Please give back only the lines below from the one containing "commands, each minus" to the one containing "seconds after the", each repeated word for word, both ends included.

- Data records -
══════════════════════════════
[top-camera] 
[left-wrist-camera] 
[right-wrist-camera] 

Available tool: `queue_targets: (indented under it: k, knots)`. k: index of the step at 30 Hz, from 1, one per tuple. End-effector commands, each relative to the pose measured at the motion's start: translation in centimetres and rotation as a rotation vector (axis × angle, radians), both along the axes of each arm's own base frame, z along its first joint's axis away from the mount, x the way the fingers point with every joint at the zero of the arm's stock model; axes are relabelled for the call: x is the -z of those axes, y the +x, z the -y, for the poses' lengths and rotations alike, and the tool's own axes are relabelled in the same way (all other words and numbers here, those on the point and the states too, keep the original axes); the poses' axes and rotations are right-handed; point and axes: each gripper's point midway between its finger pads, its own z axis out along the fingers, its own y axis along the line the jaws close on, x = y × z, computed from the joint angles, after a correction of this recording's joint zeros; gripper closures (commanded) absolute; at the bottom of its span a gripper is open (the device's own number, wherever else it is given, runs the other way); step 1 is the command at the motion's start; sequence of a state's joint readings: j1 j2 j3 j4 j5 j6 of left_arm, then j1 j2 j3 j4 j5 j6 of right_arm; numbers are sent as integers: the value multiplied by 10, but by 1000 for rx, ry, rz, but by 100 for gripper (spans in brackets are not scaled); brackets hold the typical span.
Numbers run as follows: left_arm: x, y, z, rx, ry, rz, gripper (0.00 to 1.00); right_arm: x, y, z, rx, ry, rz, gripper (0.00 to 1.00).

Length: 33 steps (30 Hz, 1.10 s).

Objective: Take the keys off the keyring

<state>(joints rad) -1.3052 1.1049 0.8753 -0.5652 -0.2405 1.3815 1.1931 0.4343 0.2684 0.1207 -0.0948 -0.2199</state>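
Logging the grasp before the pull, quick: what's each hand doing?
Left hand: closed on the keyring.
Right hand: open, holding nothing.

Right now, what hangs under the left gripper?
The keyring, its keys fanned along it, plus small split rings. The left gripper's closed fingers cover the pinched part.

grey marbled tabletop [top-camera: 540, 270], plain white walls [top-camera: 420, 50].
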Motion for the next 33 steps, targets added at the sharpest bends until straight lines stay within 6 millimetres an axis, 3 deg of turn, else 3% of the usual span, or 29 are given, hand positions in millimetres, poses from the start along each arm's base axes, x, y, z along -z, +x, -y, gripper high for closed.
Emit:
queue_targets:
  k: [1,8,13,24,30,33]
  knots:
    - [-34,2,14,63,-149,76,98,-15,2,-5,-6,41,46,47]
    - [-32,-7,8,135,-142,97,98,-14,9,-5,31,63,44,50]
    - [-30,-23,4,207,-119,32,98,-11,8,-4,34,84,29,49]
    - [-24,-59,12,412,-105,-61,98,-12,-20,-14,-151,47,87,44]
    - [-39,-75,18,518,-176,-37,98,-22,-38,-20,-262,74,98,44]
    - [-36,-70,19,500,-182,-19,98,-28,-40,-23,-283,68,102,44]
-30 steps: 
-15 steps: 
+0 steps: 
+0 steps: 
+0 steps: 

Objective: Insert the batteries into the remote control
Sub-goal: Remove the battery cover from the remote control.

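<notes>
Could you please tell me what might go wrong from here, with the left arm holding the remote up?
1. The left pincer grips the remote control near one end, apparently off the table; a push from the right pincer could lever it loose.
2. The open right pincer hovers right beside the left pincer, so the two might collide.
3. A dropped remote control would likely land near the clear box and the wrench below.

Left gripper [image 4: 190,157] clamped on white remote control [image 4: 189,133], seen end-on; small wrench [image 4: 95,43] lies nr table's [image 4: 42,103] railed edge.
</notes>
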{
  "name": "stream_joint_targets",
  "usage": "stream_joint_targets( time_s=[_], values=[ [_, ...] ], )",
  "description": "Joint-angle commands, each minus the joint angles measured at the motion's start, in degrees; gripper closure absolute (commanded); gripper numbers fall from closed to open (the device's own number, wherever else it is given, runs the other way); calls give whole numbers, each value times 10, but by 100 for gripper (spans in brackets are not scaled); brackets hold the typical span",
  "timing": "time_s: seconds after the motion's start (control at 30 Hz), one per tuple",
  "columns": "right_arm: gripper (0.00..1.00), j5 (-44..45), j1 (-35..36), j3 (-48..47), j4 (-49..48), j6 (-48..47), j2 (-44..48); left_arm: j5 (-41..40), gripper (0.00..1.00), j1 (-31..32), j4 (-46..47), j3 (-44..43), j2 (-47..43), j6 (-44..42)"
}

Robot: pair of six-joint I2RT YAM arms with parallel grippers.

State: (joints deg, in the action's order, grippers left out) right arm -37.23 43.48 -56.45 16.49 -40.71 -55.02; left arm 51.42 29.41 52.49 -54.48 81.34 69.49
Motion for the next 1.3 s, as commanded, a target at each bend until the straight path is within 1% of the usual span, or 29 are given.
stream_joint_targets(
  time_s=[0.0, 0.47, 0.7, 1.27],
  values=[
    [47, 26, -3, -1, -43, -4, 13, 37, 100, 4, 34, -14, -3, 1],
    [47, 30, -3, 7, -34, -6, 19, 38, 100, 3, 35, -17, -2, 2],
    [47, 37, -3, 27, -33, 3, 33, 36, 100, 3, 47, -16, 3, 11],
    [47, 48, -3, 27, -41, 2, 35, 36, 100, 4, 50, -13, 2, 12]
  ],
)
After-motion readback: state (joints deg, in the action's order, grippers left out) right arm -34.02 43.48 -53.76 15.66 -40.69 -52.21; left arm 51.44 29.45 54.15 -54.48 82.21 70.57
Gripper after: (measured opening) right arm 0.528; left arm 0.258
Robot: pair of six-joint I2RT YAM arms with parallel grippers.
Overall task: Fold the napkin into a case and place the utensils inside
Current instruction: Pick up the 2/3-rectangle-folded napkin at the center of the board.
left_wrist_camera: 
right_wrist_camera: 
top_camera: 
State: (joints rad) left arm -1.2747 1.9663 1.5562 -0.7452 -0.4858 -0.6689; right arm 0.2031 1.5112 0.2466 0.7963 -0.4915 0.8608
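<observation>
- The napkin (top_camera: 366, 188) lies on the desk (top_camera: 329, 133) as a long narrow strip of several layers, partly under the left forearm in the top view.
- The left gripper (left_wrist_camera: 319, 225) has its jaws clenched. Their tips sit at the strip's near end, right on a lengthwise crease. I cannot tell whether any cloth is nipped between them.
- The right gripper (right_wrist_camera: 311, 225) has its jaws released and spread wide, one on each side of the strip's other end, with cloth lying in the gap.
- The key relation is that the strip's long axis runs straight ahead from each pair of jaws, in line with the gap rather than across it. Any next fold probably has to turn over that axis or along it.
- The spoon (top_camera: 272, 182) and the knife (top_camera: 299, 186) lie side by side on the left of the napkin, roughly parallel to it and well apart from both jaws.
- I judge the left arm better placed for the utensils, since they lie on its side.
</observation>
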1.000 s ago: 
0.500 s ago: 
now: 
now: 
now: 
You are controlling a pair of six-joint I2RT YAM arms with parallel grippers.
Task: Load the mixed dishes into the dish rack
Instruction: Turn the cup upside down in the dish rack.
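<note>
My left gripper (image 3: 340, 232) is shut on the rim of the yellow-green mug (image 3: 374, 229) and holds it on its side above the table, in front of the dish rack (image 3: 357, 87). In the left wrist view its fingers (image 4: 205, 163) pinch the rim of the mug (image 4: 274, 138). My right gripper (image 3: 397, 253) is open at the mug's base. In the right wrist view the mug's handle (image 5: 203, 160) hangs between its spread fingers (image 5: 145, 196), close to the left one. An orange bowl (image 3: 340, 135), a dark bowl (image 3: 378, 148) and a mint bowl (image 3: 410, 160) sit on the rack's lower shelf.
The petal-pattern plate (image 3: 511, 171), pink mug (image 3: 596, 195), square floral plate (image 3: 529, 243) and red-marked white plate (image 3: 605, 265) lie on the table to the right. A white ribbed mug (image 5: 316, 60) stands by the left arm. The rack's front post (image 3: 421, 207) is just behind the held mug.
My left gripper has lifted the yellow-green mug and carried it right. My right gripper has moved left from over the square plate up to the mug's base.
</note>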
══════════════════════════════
- Answer space -
  "description": "Joint-angle commands, each minus the joint angles measured at the motion's start, in degrees; gripper closure absolute (commanded); gripper numbers fall from closed to open (the device's own number, wherever else it is given, runs the other way); calls give whole numbers, each value times 10, but by 100 for gripper (spans in brackets are not scaled); brackets hold the typical span",
  "timing": "time_s: seconds after the motion's start (control at 30 Hz), one per tuple",

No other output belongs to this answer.